■ Exercise objective
The required output is the stretch from the line containing "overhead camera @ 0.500" through the line containing "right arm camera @" in the records below, unaltered and with no pictures.
====== Records provided ======
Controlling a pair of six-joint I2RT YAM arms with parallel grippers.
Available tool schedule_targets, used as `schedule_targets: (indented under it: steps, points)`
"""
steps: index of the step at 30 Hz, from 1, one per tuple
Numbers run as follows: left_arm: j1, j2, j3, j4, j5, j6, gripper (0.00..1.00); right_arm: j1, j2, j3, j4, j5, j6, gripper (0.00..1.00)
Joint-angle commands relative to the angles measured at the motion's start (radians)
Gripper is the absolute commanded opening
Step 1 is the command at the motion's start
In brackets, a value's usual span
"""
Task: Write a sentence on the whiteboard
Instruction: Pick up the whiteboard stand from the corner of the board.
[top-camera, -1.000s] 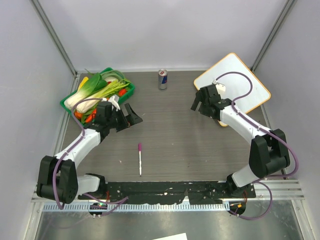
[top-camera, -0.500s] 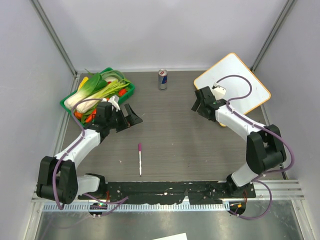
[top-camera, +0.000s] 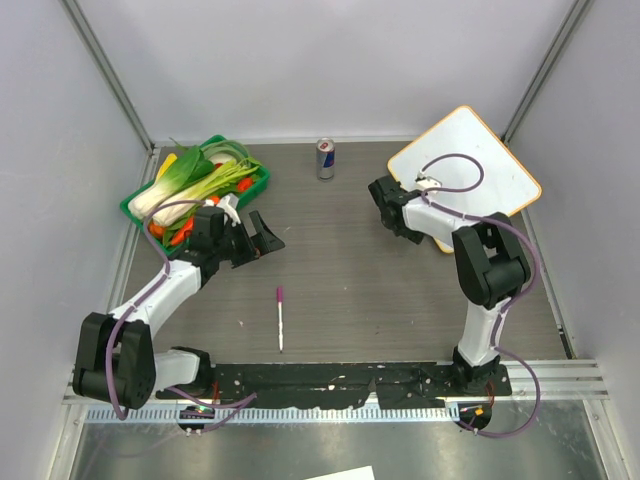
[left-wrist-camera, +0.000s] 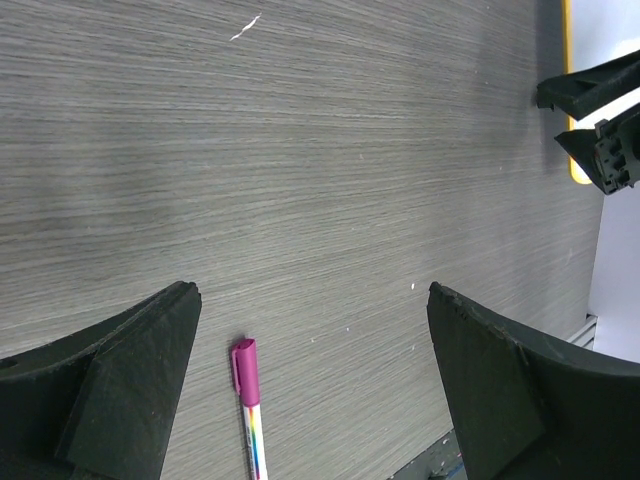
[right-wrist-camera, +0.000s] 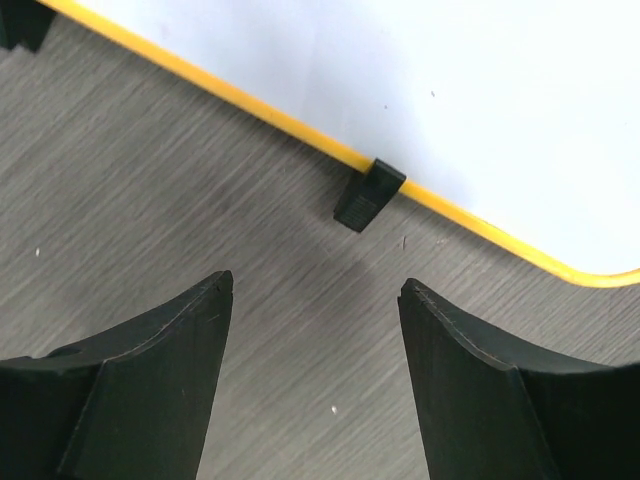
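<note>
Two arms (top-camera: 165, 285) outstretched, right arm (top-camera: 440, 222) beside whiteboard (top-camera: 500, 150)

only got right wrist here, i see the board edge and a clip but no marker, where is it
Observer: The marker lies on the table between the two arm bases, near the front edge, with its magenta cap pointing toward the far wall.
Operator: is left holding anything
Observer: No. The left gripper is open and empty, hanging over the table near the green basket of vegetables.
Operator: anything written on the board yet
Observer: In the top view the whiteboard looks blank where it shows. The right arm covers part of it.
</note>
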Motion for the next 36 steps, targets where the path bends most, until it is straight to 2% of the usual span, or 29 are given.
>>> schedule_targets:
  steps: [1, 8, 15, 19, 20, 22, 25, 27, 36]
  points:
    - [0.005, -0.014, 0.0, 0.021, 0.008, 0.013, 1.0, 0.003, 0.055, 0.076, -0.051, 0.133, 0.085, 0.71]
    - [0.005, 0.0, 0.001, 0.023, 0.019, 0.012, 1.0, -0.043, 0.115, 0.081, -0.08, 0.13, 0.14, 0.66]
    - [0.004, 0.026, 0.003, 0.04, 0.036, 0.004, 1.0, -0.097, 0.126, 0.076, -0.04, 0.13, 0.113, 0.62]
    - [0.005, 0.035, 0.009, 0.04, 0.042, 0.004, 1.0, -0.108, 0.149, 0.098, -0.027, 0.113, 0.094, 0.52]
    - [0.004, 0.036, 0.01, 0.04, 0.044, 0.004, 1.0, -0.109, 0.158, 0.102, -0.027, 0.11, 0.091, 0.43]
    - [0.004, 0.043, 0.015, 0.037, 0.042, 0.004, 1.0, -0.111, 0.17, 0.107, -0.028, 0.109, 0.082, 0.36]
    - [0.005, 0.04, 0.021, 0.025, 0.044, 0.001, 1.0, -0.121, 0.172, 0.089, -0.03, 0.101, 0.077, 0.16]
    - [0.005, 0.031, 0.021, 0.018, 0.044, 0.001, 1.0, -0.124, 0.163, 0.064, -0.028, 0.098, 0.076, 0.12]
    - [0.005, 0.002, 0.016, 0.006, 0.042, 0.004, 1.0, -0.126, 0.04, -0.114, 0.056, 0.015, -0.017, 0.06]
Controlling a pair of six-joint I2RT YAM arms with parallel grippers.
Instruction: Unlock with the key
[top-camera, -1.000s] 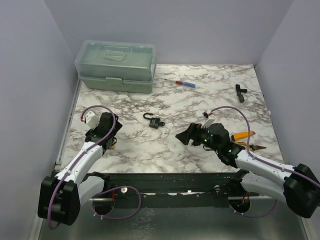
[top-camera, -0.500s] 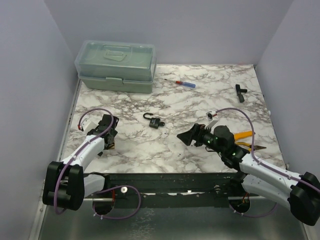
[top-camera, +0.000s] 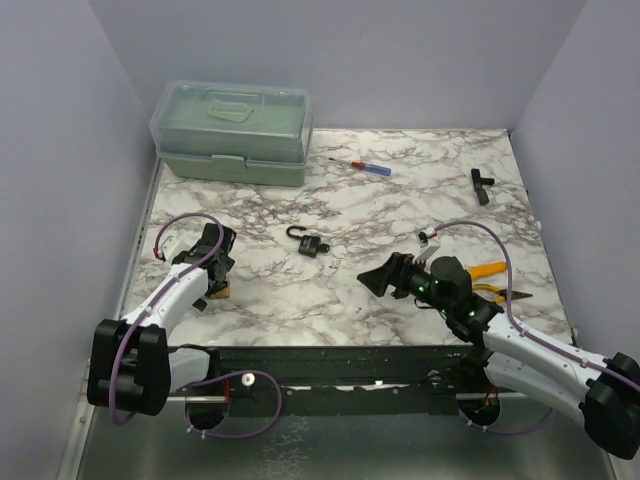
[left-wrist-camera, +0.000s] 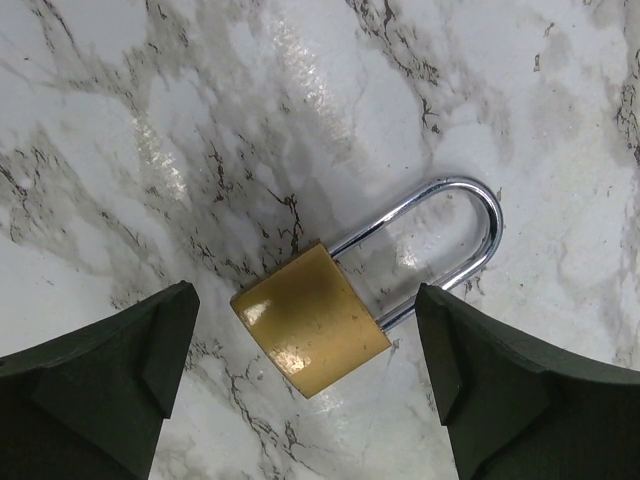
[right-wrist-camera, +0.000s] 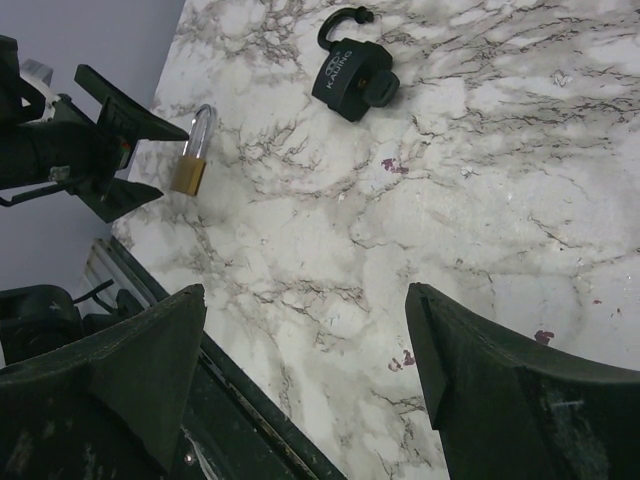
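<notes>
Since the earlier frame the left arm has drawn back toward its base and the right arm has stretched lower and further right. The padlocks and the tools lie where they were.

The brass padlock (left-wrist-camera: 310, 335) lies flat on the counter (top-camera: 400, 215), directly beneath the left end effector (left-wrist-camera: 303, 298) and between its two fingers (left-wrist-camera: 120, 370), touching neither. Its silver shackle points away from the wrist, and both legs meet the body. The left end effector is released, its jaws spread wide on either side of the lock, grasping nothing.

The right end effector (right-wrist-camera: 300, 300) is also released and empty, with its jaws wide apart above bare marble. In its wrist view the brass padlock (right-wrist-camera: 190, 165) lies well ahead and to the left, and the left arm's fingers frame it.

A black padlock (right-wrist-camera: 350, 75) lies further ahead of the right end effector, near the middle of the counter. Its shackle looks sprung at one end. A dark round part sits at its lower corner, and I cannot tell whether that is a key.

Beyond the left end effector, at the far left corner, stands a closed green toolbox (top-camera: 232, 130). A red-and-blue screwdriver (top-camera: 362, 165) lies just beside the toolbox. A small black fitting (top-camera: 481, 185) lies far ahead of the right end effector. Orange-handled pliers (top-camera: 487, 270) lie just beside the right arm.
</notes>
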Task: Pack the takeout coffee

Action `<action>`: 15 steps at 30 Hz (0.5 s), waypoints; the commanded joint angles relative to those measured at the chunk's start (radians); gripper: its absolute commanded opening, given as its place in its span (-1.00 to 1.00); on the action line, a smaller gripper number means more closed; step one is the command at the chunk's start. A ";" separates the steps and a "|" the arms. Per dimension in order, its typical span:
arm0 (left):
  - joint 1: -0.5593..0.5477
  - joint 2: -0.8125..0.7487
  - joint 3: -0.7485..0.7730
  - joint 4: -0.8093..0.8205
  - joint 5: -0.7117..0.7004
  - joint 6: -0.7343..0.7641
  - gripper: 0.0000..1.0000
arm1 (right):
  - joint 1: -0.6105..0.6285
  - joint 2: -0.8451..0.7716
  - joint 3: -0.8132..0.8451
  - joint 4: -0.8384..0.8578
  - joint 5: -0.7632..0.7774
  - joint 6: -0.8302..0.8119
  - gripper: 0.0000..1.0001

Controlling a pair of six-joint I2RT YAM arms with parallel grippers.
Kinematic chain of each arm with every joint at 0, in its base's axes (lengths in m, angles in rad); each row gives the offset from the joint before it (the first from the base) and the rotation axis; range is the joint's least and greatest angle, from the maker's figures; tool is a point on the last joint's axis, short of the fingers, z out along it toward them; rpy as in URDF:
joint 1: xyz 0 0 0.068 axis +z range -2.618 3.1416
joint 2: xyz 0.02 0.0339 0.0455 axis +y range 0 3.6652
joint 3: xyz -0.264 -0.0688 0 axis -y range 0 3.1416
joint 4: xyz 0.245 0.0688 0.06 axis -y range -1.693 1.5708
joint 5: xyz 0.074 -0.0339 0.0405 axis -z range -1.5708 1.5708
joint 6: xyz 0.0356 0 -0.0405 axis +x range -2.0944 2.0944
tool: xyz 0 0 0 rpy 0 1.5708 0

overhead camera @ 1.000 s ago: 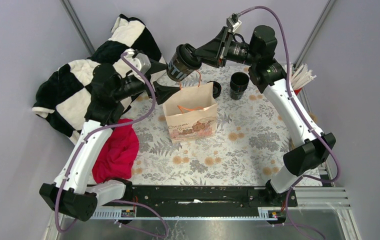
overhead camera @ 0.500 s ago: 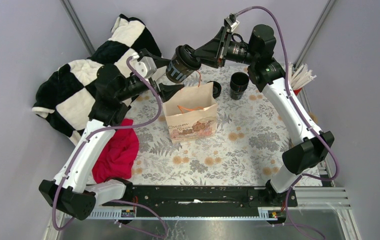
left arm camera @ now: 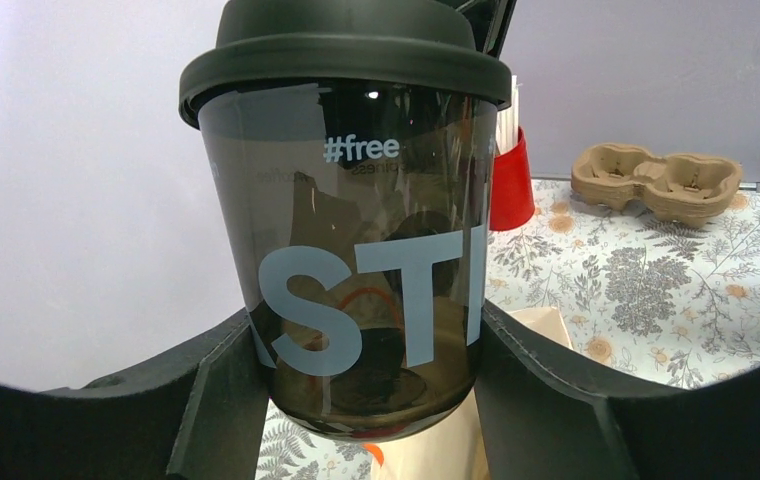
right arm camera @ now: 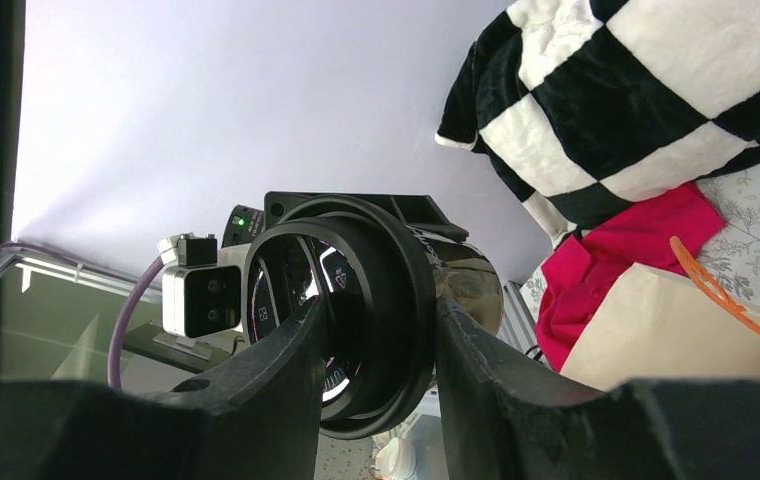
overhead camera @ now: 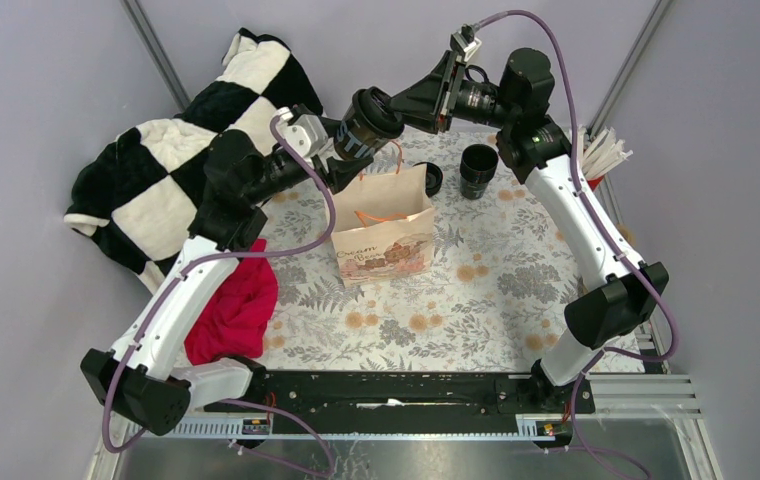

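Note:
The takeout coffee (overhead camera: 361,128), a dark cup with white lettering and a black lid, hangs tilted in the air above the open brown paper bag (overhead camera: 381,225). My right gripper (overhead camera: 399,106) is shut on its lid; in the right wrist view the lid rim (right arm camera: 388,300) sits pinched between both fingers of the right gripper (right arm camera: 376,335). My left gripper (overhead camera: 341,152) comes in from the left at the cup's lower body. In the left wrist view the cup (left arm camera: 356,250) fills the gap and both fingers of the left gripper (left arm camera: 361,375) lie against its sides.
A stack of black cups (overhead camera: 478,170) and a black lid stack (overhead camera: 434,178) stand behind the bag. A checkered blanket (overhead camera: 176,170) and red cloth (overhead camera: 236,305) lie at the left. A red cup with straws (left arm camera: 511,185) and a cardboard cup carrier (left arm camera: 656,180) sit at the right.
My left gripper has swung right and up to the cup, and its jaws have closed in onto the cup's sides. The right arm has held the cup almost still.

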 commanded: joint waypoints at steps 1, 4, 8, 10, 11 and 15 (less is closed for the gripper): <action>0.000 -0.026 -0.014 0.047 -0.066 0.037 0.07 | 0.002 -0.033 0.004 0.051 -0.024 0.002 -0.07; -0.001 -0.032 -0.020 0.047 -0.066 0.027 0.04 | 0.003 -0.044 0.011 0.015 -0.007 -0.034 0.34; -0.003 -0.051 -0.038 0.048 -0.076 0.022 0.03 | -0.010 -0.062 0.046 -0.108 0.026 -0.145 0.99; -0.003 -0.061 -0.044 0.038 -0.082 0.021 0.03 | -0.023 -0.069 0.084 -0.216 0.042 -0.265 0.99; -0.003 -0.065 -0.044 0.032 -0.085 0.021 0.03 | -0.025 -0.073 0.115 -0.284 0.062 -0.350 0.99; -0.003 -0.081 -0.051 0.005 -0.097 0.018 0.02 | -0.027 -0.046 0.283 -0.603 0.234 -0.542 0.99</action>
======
■ Solution for this exercise
overhead camera @ 0.500 s ago: 
left arm camera @ now: 
right arm camera @ now: 

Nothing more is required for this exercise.